◆ What you are asked to do ◆
Where does the word "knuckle" show up in the records? Copy every line that has it.

◇ ◇ ◇ ◇

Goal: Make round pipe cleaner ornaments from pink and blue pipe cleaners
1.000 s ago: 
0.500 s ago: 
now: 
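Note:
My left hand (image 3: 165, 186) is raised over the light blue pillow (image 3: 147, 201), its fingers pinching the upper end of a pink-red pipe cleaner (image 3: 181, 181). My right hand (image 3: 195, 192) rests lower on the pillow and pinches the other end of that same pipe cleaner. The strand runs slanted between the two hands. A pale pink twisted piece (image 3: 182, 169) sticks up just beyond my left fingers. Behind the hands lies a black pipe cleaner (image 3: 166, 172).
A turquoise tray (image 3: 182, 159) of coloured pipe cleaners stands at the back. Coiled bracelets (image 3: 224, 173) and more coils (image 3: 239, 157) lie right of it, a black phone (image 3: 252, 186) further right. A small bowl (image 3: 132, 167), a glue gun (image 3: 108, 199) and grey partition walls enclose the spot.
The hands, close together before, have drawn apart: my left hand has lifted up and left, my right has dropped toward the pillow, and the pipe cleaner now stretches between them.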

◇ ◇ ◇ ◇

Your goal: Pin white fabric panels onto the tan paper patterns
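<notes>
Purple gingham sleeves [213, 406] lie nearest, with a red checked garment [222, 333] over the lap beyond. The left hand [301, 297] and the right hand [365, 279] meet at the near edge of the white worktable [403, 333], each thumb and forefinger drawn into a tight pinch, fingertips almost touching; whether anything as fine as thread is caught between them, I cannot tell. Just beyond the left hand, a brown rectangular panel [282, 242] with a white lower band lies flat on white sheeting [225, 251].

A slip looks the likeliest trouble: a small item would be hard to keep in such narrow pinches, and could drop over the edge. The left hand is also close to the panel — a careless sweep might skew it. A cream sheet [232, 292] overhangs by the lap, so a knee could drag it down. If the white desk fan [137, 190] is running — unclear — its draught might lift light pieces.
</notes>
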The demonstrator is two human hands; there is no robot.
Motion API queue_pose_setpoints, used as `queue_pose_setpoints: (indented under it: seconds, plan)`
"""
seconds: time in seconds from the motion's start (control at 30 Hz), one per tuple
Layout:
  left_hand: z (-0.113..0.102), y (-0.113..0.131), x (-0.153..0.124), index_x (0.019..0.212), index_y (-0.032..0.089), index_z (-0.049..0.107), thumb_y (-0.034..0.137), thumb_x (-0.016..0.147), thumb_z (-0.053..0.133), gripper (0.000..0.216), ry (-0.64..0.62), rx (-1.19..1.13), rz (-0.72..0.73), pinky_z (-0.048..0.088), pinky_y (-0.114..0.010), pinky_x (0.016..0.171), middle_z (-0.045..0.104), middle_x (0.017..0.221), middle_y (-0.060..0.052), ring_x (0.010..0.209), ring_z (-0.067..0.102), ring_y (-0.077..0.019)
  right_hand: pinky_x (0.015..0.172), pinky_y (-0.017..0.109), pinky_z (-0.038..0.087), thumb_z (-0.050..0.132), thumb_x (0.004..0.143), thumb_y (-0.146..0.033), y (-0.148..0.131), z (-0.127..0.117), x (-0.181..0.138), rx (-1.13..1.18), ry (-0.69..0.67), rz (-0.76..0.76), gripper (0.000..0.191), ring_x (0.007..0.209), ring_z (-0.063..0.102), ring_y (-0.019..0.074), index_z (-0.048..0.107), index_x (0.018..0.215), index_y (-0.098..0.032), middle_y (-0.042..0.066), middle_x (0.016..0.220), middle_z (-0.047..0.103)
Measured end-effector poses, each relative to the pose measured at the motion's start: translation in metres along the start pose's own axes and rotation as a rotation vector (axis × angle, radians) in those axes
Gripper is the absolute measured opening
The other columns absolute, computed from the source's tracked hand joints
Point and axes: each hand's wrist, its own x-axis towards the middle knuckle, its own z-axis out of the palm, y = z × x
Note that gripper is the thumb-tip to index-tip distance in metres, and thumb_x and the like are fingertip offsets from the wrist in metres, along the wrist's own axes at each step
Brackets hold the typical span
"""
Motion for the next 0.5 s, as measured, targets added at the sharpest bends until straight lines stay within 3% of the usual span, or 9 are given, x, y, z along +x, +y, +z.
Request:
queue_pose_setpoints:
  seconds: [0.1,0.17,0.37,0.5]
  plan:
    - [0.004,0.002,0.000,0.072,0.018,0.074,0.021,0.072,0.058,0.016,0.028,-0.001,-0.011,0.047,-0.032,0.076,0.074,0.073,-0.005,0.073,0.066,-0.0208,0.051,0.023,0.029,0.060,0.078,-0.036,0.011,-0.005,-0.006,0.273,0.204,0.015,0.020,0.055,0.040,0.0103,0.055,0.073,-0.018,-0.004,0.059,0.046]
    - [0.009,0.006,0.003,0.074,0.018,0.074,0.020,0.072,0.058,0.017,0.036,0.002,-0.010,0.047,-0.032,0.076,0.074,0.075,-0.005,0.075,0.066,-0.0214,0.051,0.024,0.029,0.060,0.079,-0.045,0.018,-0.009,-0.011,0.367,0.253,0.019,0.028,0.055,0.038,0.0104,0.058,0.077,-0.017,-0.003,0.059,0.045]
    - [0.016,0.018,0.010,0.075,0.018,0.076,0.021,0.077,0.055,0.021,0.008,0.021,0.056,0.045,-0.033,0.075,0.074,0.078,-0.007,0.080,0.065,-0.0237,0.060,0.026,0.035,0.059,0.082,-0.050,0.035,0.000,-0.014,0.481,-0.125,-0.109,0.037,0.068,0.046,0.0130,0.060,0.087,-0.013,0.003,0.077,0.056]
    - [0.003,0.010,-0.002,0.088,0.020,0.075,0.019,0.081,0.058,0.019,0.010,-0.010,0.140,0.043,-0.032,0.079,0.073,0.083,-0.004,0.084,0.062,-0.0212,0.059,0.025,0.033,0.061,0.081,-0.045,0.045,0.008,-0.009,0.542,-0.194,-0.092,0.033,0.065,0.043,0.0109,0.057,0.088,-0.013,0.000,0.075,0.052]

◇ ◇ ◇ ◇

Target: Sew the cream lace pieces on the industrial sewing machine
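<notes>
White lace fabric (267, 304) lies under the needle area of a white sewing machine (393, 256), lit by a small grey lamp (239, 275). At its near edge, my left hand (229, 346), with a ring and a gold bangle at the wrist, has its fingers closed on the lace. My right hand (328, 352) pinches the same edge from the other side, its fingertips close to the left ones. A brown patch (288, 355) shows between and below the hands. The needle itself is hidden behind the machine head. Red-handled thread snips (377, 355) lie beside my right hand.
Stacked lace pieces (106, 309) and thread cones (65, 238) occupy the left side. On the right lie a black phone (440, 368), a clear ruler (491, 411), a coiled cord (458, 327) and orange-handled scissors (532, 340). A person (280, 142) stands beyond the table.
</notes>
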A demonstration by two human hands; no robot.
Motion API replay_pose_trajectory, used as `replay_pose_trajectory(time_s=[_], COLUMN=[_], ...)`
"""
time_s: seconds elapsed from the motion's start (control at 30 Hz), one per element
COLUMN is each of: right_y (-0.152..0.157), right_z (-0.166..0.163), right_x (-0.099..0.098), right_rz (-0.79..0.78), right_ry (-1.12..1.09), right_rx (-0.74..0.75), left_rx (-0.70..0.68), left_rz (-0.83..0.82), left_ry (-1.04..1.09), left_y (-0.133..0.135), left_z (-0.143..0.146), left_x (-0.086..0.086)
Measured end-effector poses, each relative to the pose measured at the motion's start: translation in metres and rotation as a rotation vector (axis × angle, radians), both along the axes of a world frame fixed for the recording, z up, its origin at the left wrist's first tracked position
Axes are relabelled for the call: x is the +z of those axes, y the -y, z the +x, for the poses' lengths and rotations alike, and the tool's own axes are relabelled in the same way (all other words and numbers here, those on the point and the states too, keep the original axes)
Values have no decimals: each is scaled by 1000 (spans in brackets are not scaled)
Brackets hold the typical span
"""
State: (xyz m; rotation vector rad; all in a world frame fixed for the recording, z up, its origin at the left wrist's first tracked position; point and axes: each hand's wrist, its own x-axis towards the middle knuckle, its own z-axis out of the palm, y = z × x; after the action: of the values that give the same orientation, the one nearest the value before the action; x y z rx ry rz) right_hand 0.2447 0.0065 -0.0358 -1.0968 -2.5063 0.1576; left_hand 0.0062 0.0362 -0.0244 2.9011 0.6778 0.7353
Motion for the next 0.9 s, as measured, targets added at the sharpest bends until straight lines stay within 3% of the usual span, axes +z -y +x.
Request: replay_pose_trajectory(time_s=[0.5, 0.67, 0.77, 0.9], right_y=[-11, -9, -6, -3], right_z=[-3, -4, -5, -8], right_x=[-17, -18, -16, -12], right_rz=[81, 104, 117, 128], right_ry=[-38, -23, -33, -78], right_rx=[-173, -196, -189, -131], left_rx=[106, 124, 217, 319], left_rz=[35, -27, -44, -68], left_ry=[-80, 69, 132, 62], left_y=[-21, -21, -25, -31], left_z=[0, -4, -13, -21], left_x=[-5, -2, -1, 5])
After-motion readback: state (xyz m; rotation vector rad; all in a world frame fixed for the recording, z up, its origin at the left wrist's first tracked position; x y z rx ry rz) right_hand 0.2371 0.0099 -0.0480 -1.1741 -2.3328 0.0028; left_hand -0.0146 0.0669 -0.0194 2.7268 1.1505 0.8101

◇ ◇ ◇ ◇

◆ Solved problem ◆
Point and axes: each hand's wrist, its own x-axis towards the middle knuckle, its own z-axis out of the palm, y = z × x
State: (xyz m; rotation vector rad; all in a world frame fixed for the recording, z up, its origin at the left wrist's first tracked position; point and axes: each hand's wrist, its own x-axis towards the middle knuckle, its own z-axis out of the palm, y = z × x; after the action: of the values that give the same orientation, the one nearest the value before the action; x y z rx ry rz) right_hand 0.2447 0.0065 -0.0358 -1.0968 -2.5063 0.1576; left_hand 0.0062 0.0362 -0.0244 2.9011 0.6778 0.7353

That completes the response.